===== Given entries

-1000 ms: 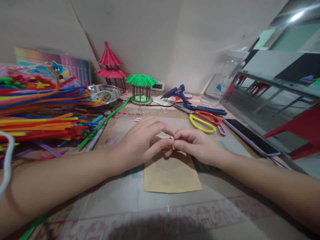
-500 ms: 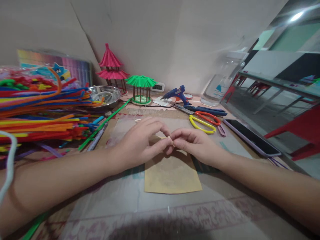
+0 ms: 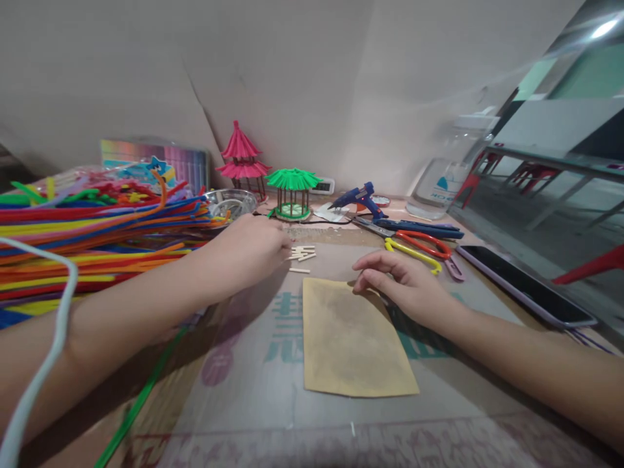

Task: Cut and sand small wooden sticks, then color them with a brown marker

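Observation:
My left hand (image 3: 248, 250) reaches forward, its fingertips at a small cluster of short pale wooden sticks (image 3: 301, 253) on the cardboard; its fingers are curled and mostly hidden from me. My right hand (image 3: 404, 283) rests at the upper right corner of a tan paper sheet (image 3: 353, 338), fingers loosely stretched and holding nothing that I can see. Both lie on a cardboard work surface (image 3: 253, 364).
A big pile of coloured pipe cleaners (image 3: 92, 227) fills the left. Behind stand a pink pagoda model (image 3: 241, 159), a green gazebo model (image 3: 292, 192), a metal bowl (image 3: 229, 201) and a blue glue gun (image 3: 358, 197). Scissors (image 3: 419, 242) and a phone (image 3: 524, 284) lie right.
My hands, pinched together over the paper on a small stick, have parted. The left hand moved forward to the loose sticks; the right stayed by the paper. The view shifted.

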Demonstrator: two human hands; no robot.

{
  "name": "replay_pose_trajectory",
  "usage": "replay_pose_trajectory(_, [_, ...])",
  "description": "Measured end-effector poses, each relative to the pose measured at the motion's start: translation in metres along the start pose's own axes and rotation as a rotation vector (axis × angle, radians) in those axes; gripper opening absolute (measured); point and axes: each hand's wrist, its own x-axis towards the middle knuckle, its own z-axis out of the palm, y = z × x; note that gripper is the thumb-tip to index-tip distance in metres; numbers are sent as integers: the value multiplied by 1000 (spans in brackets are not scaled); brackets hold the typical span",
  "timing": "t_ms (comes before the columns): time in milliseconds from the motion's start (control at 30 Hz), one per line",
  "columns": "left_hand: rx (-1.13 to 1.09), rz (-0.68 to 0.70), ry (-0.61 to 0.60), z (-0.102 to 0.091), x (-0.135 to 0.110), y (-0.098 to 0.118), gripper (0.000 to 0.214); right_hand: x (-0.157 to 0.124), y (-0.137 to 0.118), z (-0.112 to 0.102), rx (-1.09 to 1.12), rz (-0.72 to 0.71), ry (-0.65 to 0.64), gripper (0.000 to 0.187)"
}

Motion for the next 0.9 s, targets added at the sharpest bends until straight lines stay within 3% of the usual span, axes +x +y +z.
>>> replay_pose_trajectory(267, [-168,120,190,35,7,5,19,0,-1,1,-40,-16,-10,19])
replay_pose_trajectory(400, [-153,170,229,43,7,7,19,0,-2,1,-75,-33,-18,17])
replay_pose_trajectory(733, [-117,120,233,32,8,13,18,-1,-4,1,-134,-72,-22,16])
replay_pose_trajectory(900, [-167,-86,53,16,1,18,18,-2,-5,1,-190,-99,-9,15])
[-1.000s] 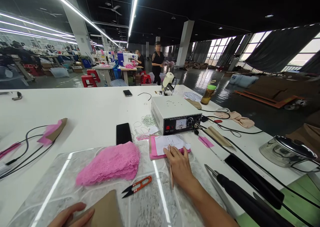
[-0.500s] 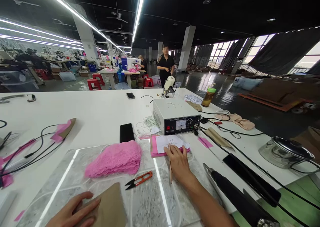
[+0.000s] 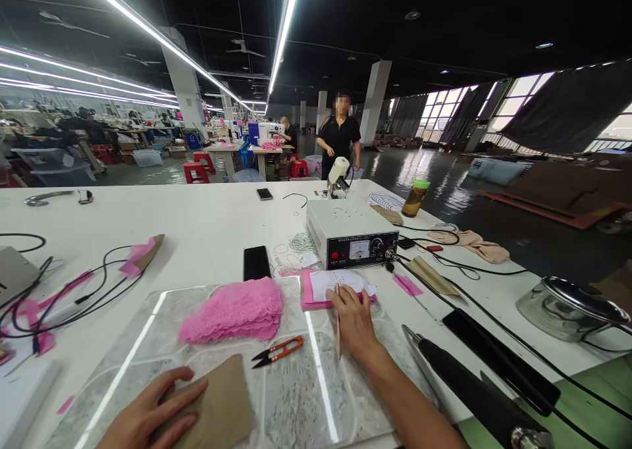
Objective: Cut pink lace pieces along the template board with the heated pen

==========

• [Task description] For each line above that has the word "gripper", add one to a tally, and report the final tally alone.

• [Task output] 2